> Directions
Take the data below and filter it for lines containing the word "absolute"; show each line found.

Start of Data in this exercise

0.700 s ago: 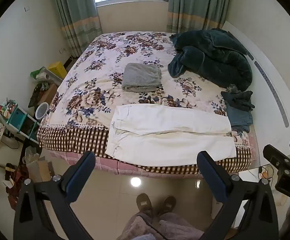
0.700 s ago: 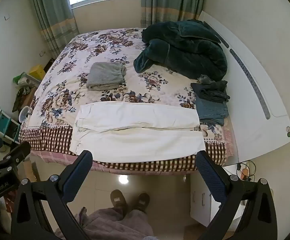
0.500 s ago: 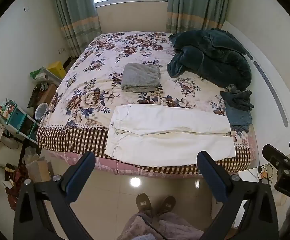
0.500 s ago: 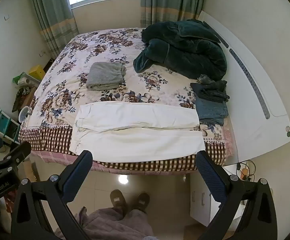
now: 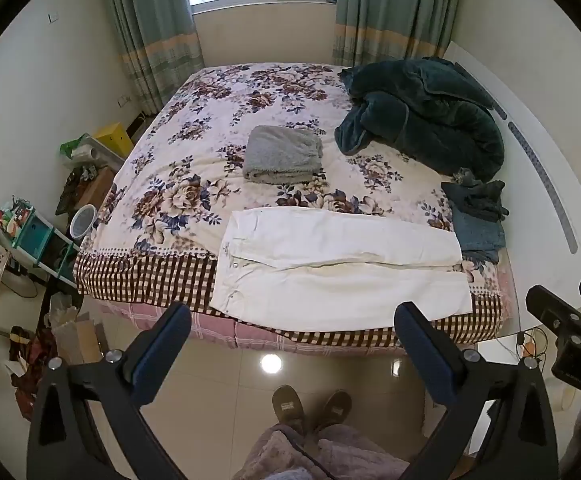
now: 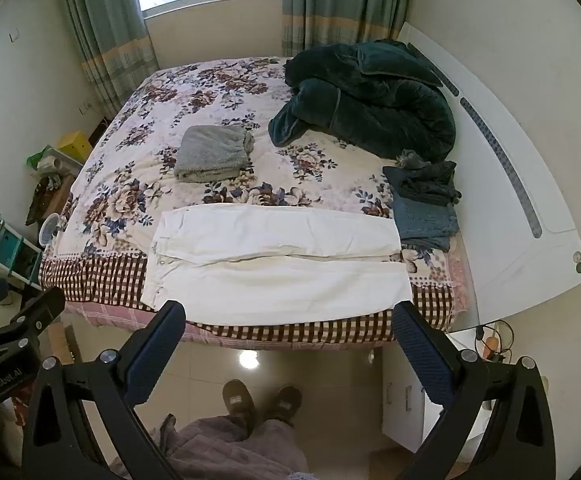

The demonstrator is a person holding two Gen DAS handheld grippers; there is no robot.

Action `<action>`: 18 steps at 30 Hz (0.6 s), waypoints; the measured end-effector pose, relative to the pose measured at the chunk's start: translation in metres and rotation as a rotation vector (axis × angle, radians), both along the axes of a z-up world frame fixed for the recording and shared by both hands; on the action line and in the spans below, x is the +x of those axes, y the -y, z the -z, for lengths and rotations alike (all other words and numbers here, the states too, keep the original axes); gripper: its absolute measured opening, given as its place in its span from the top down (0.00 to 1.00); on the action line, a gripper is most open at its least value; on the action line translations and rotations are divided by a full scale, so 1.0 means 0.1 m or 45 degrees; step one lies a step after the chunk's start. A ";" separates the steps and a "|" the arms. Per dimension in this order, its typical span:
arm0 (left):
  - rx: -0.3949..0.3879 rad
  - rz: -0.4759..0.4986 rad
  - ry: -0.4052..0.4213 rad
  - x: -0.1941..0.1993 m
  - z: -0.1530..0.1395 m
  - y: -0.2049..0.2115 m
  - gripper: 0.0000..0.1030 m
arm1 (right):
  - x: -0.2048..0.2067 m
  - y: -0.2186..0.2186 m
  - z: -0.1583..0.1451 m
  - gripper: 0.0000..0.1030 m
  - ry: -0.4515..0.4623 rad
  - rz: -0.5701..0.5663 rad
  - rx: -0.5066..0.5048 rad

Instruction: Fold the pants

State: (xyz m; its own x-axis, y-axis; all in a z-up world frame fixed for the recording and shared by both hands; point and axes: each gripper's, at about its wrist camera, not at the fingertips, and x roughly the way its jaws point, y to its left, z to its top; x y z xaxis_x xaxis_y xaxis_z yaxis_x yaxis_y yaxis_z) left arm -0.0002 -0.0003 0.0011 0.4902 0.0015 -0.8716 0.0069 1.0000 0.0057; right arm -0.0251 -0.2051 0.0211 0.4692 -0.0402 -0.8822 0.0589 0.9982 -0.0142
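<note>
White pants (image 5: 338,268) flat on bed (image 5: 210,152), w/ grey towel (image 5: 282,154).

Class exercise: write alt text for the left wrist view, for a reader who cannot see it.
White pants lie flat, unfolded, across the near edge of a floral bed. The open left gripper hovers above the floor, holding nothing.

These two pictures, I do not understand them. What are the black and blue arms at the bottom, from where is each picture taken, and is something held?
Each picture comes from a camera mounted on a hand-held gripper, looking forward along its two fingers. One shows the left gripper, the other the right gripper. Both are open and hold nothing. A person stands at the foot of a bed. On it lie white pants spread flat, a folded grey garment, a dark green blanket and a small pile of dark clothes.
</note>
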 end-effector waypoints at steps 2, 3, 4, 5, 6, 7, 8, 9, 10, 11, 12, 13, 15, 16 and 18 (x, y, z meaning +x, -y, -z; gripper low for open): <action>-0.006 0.001 0.002 0.00 0.00 0.00 0.00 | 0.00 0.00 0.01 0.00 -0.001 0.000 -0.002; -0.003 0.000 0.003 0.00 0.00 0.00 0.00 | 0.00 0.00 0.01 0.00 -0.003 -0.001 0.001; 0.001 0.002 0.005 0.00 0.00 0.00 0.00 | 0.00 0.00 0.02 0.00 -0.005 0.000 0.002; 0.002 0.004 0.005 0.00 0.00 0.01 0.00 | 0.00 -0.02 0.00 0.00 -0.006 0.000 0.002; 0.001 0.006 0.005 -0.01 -0.02 0.02 0.00 | 0.00 -0.03 0.00 0.00 -0.006 0.001 0.001; -0.001 0.008 0.005 0.00 -0.02 0.05 0.00 | -0.01 -0.03 0.00 0.00 -0.005 0.001 0.005; 0.003 0.007 0.007 0.00 -0.01 0.07 0.00 | 0.00 -0.03 0.00 0.00 -0.005 0.000 0.005; 0.005 0.009 0.008 0.01 -0.02 0.09 0.00 | -0.02 -0.02 -0.01 0.00 -0.005 0.000 0.005; 0.002 0.009 0.009 0.01 -0.02 0.12 0.00 | -0.03 -0.02 -0.01 0.00 -0.003 0.000 0.003; 0.001 0.007 0.010 0.01 -0.02 0.13 0.00 | -0.03 -0.02 -0.02 0.00 -0.002 -0.001 0.003; 0.002 0.010 0.013 0.00 -0.03 0.21 0.00 | -0.03 -0.01 -0.01 0.00 -0.003 -0.003 0.004; 0.002 0.011 0.011 0.01 -0.03 0.19 0.00 | -0.02 -0.01 -0.02 0.00 -0.002 -0.003 0.003; 0.000 0.011 0.014 0.03 -0.03 0.23 0.00 | -0.02 -0.01 -0.01 0.00 -0.003 -0.001 0.007; 0.002 0.010 0.014 0.03 -0.03 0.23 0.00 | -0.02 -0.01 -0.02 0.00 -0.003 -0.002 0.006; -0.001 0.011 0.014 0.03 -0.03 0.24 0.00 | -0.02 -0.01 -0.02 0.00 -0.004 -0.003 0.004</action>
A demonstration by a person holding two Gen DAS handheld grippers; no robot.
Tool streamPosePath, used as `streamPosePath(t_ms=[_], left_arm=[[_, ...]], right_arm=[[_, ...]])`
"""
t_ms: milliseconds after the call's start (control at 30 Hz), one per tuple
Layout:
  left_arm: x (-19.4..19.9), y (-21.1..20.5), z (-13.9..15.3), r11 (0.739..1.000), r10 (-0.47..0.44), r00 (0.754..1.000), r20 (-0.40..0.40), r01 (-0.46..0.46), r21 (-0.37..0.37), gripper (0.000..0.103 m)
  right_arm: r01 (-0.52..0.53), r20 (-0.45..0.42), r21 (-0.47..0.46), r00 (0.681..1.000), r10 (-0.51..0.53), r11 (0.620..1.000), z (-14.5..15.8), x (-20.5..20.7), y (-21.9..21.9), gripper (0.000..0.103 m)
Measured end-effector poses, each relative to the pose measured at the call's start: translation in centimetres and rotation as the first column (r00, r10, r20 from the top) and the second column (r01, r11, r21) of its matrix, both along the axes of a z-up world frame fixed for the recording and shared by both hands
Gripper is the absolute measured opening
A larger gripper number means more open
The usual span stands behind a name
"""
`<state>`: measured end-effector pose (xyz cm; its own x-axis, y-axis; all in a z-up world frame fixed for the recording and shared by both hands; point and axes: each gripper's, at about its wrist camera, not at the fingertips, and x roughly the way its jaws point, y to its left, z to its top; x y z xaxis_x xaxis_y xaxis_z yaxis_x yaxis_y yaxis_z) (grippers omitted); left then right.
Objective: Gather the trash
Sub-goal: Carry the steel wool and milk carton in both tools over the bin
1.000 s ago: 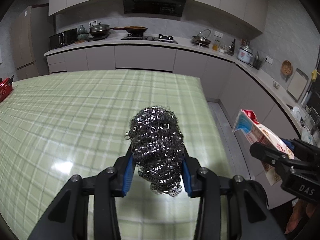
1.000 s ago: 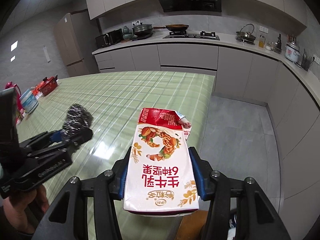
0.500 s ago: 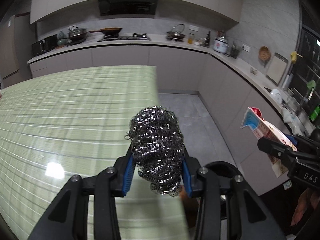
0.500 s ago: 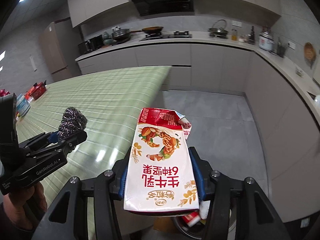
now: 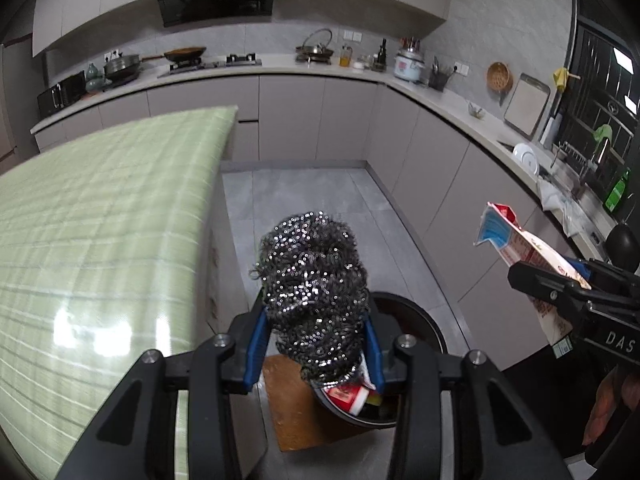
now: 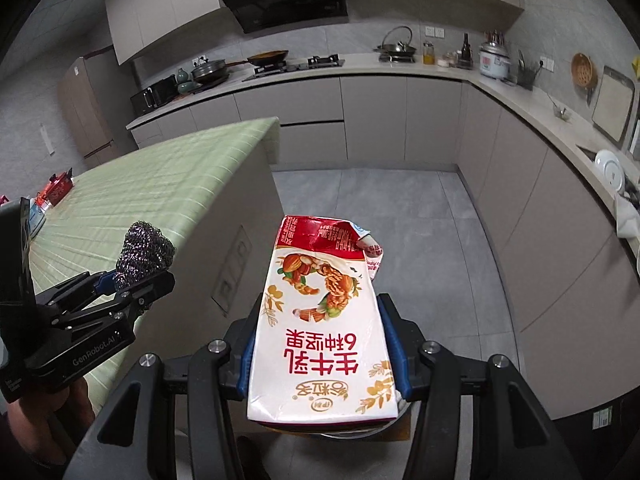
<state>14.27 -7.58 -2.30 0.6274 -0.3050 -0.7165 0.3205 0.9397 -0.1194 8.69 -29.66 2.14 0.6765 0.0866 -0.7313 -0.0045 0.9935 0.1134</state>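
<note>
My left gripper [image 5: 314,340] is shut on a steel wool scrubber [image 5: 312,296] and holds it in the air above a round black trash bin [image 5: 416,328] on the floor. Red and white trash [image 5: 346,394] lies in the bin. My right gripper [image 6: 322,360] is shut on a white and red milk carton [image 6: 324,320], opened at the top. The carton also shows at the right of the left wrist view [image 5: 520,248]. The scrubber and left gripper show at the left of the right wrist view [image 6: 142,252]. The bin is mostly hidden below the carton there.
A table with a green checked cloth [image 5: 100,220] stands to the left, its corner beside the bin. A brown board [image 5: 292,412] lies on the grey floor [image 5: 312,200]. Grey kitchen cabinets [image 5: 440,168] and a counter run along the back and right.
Both grippers have swung right, off the table and out over the floor. The trash bin has come into view under the left gripper. Both grips are unchanged.
</note>
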Motion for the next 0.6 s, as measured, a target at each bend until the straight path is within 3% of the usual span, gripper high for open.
streamPosePath(t_ms=[600], left_arm=[[-0.3, -5.0, -8.0, 0.998, -0.038, 0.986, -0.162, 0.045, 0.039, 0.042]], right_arm=[[0.009, -0.162, 0.030, 0.987, -0.004, 1.000, -10.1, 1.6, -5.2, 0.054]])
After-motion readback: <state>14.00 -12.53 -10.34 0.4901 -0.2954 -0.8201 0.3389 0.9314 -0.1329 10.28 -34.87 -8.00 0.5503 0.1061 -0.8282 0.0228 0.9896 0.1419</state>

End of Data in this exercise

> Written answer
Action `<action>`: 18 steps at 30 Hz (0.6 s), waypoints; the measured end-effector pose, relative to the pose measured at the chunk's start: translation in metres and rotation as a rotation vector (axis × angle, radians), both along the axes of a z-up world frame fixed for the recording and shared by both hands; on the action line and in the spans below, x is the +x of those axes, y the -y, z the -z, for lengths and rotations alike (all other words and numbers here, the states too, keep the original axes); gripper: its absolute measured opening, given as its place in its span from the top down (0.00 to 1.00); on the action line, a gripper is most open at its least value; on the action line translations and rotations are divided by a full scale, so 1.0 means 0.1 m or 45 degrees; step one lies a step after the chunk's start. A ";" separates the steps and a "|" the arms. Per dimension in this order, its typical span:
Gripper is the absolute measured opening

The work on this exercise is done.